As my children grow, get a bit 'older and wiser' in their ways, I do expect them to think for themselves and do things on their own without too much reminding or nagging. Doesn't always happen....
In fact, just the other day, I found myself cleaning up the bird's cage, filling food and water trays, and replacing birdie treats. Not my job. My kids share this job together. Most of the time. Not this time. This time it was mine, all mine.
As a mom, this situation puts me in somewhat of a quandary. Yes, I desire that my children be responsible and fulfill their duties. Most of the time, in our household, there are consequences for neglect such as this circumstance. Why did I find myself doing it for them? You are probably asking this question of me yourself. And, I did ask myself....

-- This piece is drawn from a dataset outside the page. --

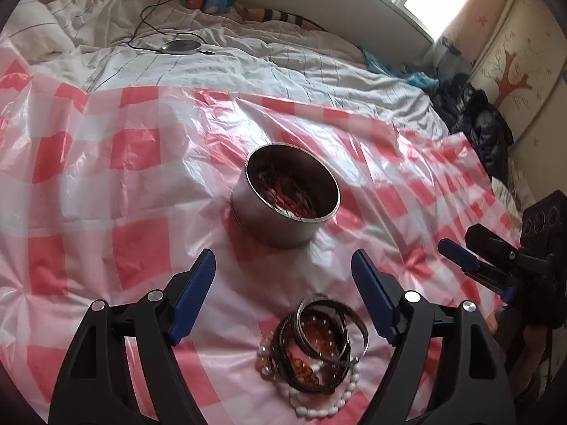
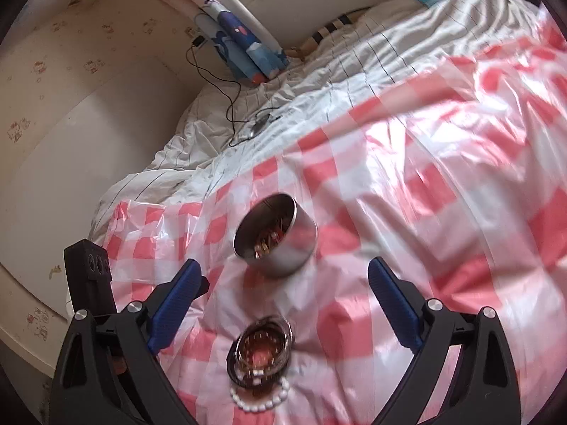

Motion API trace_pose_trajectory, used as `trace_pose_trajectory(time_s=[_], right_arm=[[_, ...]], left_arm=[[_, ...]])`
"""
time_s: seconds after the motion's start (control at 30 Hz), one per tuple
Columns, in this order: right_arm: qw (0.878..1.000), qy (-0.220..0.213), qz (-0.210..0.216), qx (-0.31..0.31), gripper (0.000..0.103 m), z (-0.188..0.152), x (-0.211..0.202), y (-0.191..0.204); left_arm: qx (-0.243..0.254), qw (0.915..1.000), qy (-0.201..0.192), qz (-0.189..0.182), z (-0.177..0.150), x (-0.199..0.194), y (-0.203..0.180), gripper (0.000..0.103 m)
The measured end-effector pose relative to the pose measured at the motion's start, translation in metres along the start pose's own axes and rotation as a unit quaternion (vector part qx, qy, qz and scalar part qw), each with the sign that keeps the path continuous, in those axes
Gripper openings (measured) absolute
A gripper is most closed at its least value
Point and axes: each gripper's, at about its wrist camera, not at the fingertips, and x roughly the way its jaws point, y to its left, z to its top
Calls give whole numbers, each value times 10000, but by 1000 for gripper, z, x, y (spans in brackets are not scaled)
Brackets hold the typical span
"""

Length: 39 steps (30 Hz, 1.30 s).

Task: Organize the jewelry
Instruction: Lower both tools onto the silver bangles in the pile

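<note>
A round metal tin [image 1: 287,194] stands open on the pink checked plastic sheet [image 1: 106,177], with some jewelry inside. A pile of bracelets [image 1: 315,350], dark bangles, amber beads and white beads, lies in front of it. My left gripper [image 1: 283,265] is open and empty, hovering above the pile and just short of the tin. My right gripper [image 2: 283,272] is open and empty, its view blurred, with the tin [image 2: 276,233] ahead and the bracelet pile [image 2: 262,357] below between its fingers. The right gripper also shows at the right edge of the left wrist view [image 1: 496,262].
The sheet covers a bed with a rumpled white striped duvet [image 1: 248,60]. A round charger with a black cable [image 1: 180,46] lies on the duvet behind. Dark clothes [image 1: 478,120] are piled at the right. A wall [image 2: 71,106] runs along the left side.
</note>
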Motion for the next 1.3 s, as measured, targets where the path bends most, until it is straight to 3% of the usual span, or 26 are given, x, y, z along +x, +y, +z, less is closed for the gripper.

....but I already knew the answer. Because I love them and I love the bird. Immensely. I care. About the bird, yes. About his needs and desires most certainly. And, about my kids, absolutely in the same way. Sometimes we all need a break from the routine. A helping hand from nowhere. A gift of time off, a sweet treat, time to breathe. A taste of sweet grace. "I've got you covered." I say in my head to my terrific, mostly reliable kids and to the sweet bird who needs his sustenance.
Makes you truly wonder how many times a day God extends us His sweet favor and covers our backs. Picks up after us in our messiness. He cares deeply. About the smallest of things. He fills in the details, finds parking spaces for us, stretches time when we need it, sorts priorities, gives us that extra wisdom for the occasion, or the provision we desperately need just in time. A sweet taste of grace. Even when we are unaware. Always when we don't deserve it.
My kids didn't deserve it that day. It was my gift. I could truly relate to them in that way as a reflection of how God experiences His relationship to us. I certainly won't extend it to them everyday. But, for that day, I was sufficient for that moment just as He is sufficient for us in every moment.
When you feel stressed or stretched, remember that. His sweet gift of grace is threaded into so much of the detail in our lives. In the brokenness, in the hurried moments, in the planning, in the forgetfulness or the apologies. So much rest and blessing in that......! Don't worry; He's got ya covered!